While Travel Nurse Costs Impact Hospitals, Health Hiring Rises
The effects of ongoing staffing crises on Alaska's hospitals is reported, with worries about the cost of travel nurses and the impact on permanent staff. Modern Healthcare also reports on how some hospitals are being forced to reduce their services over staff woes.
Anchorage Daily News:
Alaska’s Hospitals Are Relying On Lower 48 Nurses To Fill Empty Positions. It’s A Costly Strategy
Experts say the state’s reliance on travel nurses comes at a cost. The practice is expensive and could both demoralize and lure away permanent full-time workers who traditionally make up the core of hospital care here. (Berman, 9/4)
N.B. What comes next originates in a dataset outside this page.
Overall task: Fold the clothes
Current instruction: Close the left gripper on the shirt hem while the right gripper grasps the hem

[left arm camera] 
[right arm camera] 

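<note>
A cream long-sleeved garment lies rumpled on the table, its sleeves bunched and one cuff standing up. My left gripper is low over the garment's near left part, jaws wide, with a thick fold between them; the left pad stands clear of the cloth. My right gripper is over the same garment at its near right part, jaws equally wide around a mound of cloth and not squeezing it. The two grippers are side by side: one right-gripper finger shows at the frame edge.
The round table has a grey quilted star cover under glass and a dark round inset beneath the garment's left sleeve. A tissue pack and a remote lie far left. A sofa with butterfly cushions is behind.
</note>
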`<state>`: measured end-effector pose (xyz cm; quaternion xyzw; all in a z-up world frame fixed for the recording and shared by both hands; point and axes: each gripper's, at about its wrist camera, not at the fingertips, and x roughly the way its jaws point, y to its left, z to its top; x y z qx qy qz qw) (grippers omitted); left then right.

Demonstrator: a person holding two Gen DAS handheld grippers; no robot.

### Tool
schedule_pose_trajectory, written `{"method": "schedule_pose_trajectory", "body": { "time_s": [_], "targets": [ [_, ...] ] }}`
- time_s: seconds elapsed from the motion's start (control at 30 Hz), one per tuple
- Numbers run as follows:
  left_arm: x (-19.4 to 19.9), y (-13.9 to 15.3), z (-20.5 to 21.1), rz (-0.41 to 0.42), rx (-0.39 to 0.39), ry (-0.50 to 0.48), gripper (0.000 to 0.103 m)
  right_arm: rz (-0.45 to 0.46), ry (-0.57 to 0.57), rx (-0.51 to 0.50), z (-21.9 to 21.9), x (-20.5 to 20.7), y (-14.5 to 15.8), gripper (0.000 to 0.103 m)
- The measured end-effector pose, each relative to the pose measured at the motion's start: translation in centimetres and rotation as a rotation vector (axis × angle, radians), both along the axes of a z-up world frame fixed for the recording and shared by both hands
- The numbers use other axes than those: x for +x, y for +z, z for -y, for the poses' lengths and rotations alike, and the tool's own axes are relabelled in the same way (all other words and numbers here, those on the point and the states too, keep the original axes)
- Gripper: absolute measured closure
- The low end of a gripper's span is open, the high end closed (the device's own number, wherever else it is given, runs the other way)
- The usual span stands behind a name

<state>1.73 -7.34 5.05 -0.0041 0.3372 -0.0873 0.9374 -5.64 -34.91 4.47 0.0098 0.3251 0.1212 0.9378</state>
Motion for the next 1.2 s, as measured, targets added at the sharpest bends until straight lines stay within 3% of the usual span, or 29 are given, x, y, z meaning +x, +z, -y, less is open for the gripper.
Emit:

More about health care personnel —
Modern Healthcare:
Hospitals Reduce Services Over Staffing Concerns
Memorial Hospital of Carbon County lost five labor and delivery nurses to travel jobs during the COVID-19 pandemic. For a department made up of just 12 people, the impact was immense. The hospital in Rawlins, Wyoming, turned to contract workers and paid three to four times as much for nurses to fill vacancies so the maternity department could operate. (Christ, 9/2)
Modern Healthcare:
Jobs Report Shows Healthcare Hiring Increase In August
Healthcare employers added an estimated 48,200 jobs in August as hiring rose from the previous month, according to preliminary U.S. Bureau of Labor Statistics data released Friday. (Hudson, 9/2)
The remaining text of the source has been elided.